However, if the means provided at step 580 of Figure Sb are available, re-indexing can be requested even for representations which are not compatible with indexing. Therefore, in this case, step 740 simply consists in selecting the most compact representation for each header from the determined headers from step 710. The process then ends at step 790.
Such pre-processing may be applied more generally, even in the absence of type management, namely in the absence of step 700. The most basic pre-processing simply consists in reordering the headers comprised in the differences so that the encoder may control the order in which they are added to
the header table.
In addition, if some means are available for selecting the index in the header table where headers are added in case of incremental indexing, such means can advantageously be used by an encoder to reserve some indexes around a given set of headers indexed in the header table. Such mechanism enables increasing the flexibility of the encoding, for instance by enabling to enrich an already defined region without removing already indexed headers.

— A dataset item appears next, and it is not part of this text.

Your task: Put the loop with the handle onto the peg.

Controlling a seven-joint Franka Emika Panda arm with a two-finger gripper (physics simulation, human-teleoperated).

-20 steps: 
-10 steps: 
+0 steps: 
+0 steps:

Several approaches can be contemplated to increase incrementally reference sets within a header table. Two preferred embodiments are proposed here: first, identified reference set may be surrounded by headers that are indexed for the purpose of being replaced later one, typically using indexing by substitution. Alternatively, incrementally indexed headers may be placed at various places of the header table. By default, incrementally indexed headers are added at the end of the header table. Rules may be defined so that the position of insertion is defined on a per-message basis. For instance, either by default or based on specific message instructions, all incrementally indexed headers are appended in the header table at the end of the reference set. Or the instruction may contain a specific insertion position in the header table. Note also that the same kind of rules may be applied to header entries removal in case an eviction policy is used to automatically remove headers from the table (e.g. when reaching the maximal size of the header table). For instance, the determined insertion position may also serve as a removal position.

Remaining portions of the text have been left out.